Las democracias no definen su naturaleza por sus resultados sustantivos, sino por el respeto a ciertas reglas y procedimientos para regular el acceso y el ejercicio del poder político, donde las elecciones para definir a las autoridades resultan un componente esencial. Pero la ineficacia para enfrentar los problemas de los ciudadanos por parte del conjunto de los actores políticos termina afectando su legitimidad y la pérdida de legitimidad puede expresarse en la búsqueda de opciones que ofrezcan soluciones pasando por alto precisamente los mecanismos que definen la esencia de la democracia.

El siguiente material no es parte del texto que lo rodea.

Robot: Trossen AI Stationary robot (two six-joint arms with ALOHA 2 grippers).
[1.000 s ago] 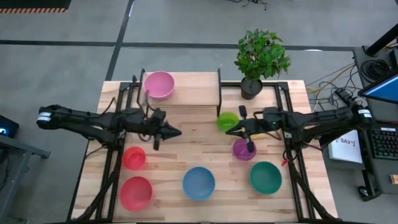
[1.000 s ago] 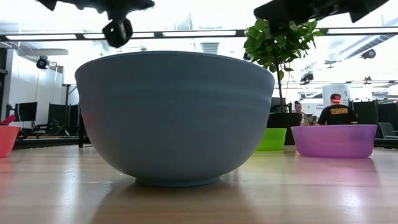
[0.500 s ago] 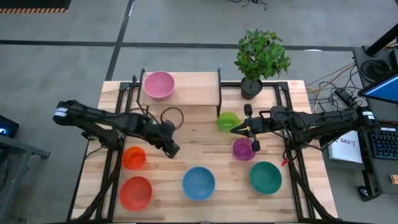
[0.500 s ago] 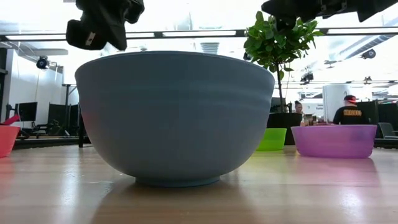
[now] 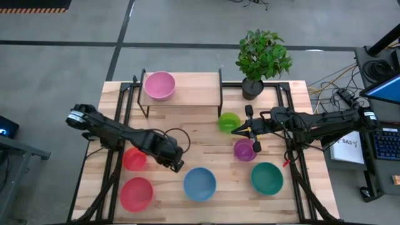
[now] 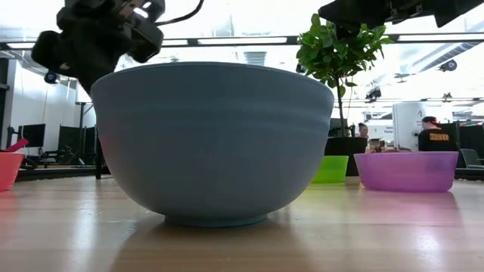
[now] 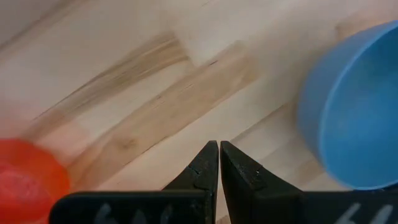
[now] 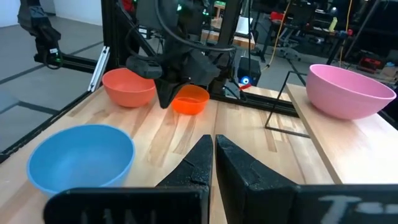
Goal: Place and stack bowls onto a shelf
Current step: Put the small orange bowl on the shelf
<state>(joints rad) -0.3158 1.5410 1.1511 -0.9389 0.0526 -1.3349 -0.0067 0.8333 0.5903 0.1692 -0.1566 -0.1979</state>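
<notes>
My left gripper [image 5: 177, 166] hangs over the near-left part of the table [image 5: 206, 147], its fingers [image 7: 210, 163] pressed together with nothing between them. It sits between the small orange bowl [image 5: 134, 159] on its left and the blue bowl [image 5: 200, 184] just to its right and a little nearer. In my left wrist view the blue bowl [image 7: 351, 118] fills one side and a red-orange rim [image 7: 28, 177] shows at the other, with bare wood under the fingertips.

My right gripper [image 5: 234, 130] hovers right of the table's centre, closed as well and holding nothing. It is just near of the green bowl [image 5: 229, 122] and just beside the purple bowl [image 5: 245, 150], which lies a little nearer and to the right.

The shelf [image 5: 187, 94] stands at the far edge, left of the potted plant [image 5: 262, 57]. Only the pink bowl [image 5: 159, 85] is on it, at its left end. The large red-orange bowl [image 5: 137, 194] sits at the near-left corner and the teal bowl [image 5: 267, 178] at the near right, both on the table. I cannot find a yellow bowl from above.

In the low view the blue bowl [image 6: 212, 140] looms in front, with the green bowl [image 6: 330, 169] and purple bowl [image 6: 407, 171] behind it to the right, and a person [image 6: 435, 138] seated in the room beyond.
</notes>
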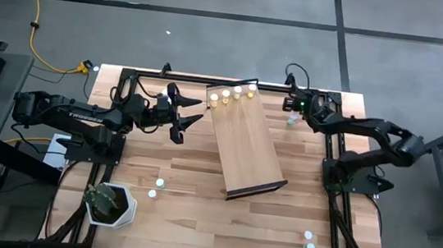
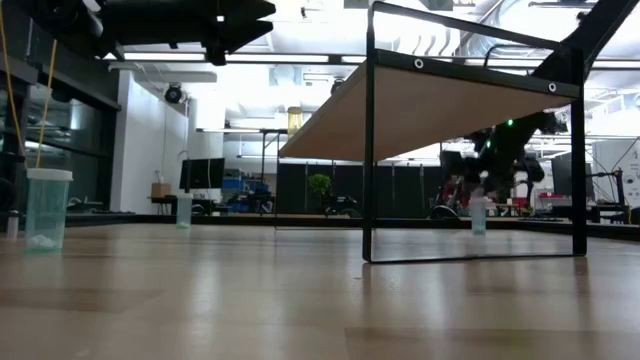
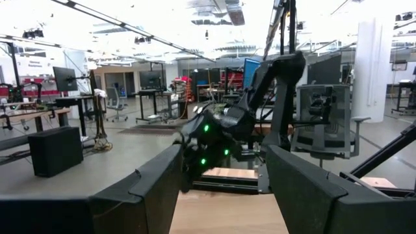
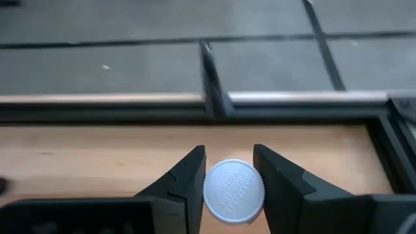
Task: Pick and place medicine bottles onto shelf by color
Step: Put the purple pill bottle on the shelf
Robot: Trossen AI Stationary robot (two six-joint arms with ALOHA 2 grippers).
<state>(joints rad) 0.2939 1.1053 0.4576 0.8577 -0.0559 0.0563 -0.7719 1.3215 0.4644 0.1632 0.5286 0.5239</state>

La emergencia de liderazgos autoritarios son un gran desafío para nuestras democracias; sin embargo, estas no están desarmadas frente a amenazas que provienen desde las presidencias fruto de elecciones. Para empezar, está el papel que puede jugar la oposición política, desde el Parlamento y otros espacios. Está también el papel que juegan el Poder Judicial y otras instancias que pueden declarar inconstitucionales o ilegales iniciativas que pretenden imponer líderes autoritarios. En nuestros países, el poder está también distribuido regionalmente; gobernadores y alcaldes pueden funcionar como contrapesos. También tenemos la existencia de un cuerpo burocrático de carrera que puede limitar modificaciones a políticas de Estado. En el tiempo reciente, podría decirse que la democracia brasileña pudo sobrevivir al desafío impuesto por el gobierno de Jair Bolsonaro; en Argentina, está en debate si es que Milei podrá imponer una agenda autoritaria o no institucional, o si se verá obligado a respetar las reglas de juego democráticas. En México, las cosas lucen sombrías por el momento con el gobierno de López Obrador, pero incluso un liderazgo como el suyo tuvo que aceptar la regla histórica de la no reelección inmediata.

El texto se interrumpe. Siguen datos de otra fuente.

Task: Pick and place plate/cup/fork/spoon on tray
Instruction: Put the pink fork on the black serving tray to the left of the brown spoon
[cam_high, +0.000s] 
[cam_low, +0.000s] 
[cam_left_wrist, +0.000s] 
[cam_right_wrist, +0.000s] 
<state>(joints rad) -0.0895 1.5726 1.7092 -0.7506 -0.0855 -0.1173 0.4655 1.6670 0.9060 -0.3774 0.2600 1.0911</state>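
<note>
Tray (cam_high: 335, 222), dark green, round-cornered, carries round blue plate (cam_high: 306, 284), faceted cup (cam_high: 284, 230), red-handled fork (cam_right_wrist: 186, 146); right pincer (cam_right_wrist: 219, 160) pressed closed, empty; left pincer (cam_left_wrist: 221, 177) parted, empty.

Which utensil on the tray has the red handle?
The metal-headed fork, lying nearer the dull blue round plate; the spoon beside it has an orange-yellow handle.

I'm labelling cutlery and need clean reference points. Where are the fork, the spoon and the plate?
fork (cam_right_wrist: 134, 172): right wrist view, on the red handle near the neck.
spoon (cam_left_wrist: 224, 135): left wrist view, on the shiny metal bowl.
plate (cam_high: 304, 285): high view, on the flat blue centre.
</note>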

Otros presidentes sí lograron romper los diques institucionales que limitan el ejercicio arbitrario del poder; Hugo Chávez y hoy Nicolás Maduro encabezan una dictadura que ya poco o nada se preocupa en mantener apariencias democráticas, desafiando abiertamente la censura internacional. Recientemente, las autoridades electorales y judiciales, controladas por el gobierno, han confirmado la inhabilitación de la principal candidata opositora, María Corina Machado, a las elecciones de diciembre. Y en El Salvador Bukele logró también recomponer el Congreso y desde allí avanzar hacia el control del sistema de justicia y otras instancias independientes, logrando “legitimar” una nueva candidatura reeleccionista inconstitucional.

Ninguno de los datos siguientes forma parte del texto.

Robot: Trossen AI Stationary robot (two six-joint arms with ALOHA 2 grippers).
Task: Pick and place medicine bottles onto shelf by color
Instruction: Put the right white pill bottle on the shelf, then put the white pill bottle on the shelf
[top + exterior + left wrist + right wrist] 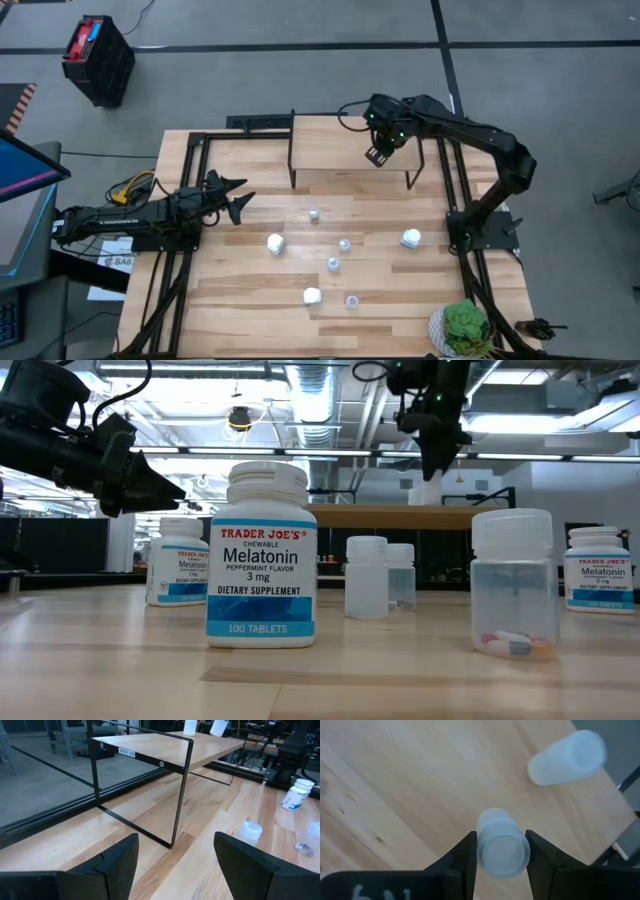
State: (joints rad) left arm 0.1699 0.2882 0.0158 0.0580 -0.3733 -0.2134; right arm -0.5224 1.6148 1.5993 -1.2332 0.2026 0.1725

Pero las amenazas no solo provienen de liderazgos autoritarios desde la presidencia. En Guatemala, a pesar de que Bernardo Arévalo ganó legítimamente las elecciones de agosto pasado, instancias judiciales intentaron impedir su toma de mando. En este país, un poder de facto alrededor de una oligarquía constituida por grandes grupos de poder económico, en alianza con intereses menores que lucran de asociaciones indebidas y corruptas con el Estado, legitimadas en amplias redes clientelísticas, se resisten a iniciativas de democratización y de lucha contra esquemas de corrupción. Nuestro país enfrenta también el desafío de una representación política desvinculada de la ciudadanía, en la que proliferan intereses particularistas que han realizado una suerte de captura del Estado “desde abajo”, desde espacios de representación regionales y locales, articulados en torno de la defensa de intereses informales. Afortunadamente, no se trata de intereses tan poderosos y organizados como en Guatemala, por lo que su fragilidad abre oportunidades para la resistencia de la institucionalidad democrática.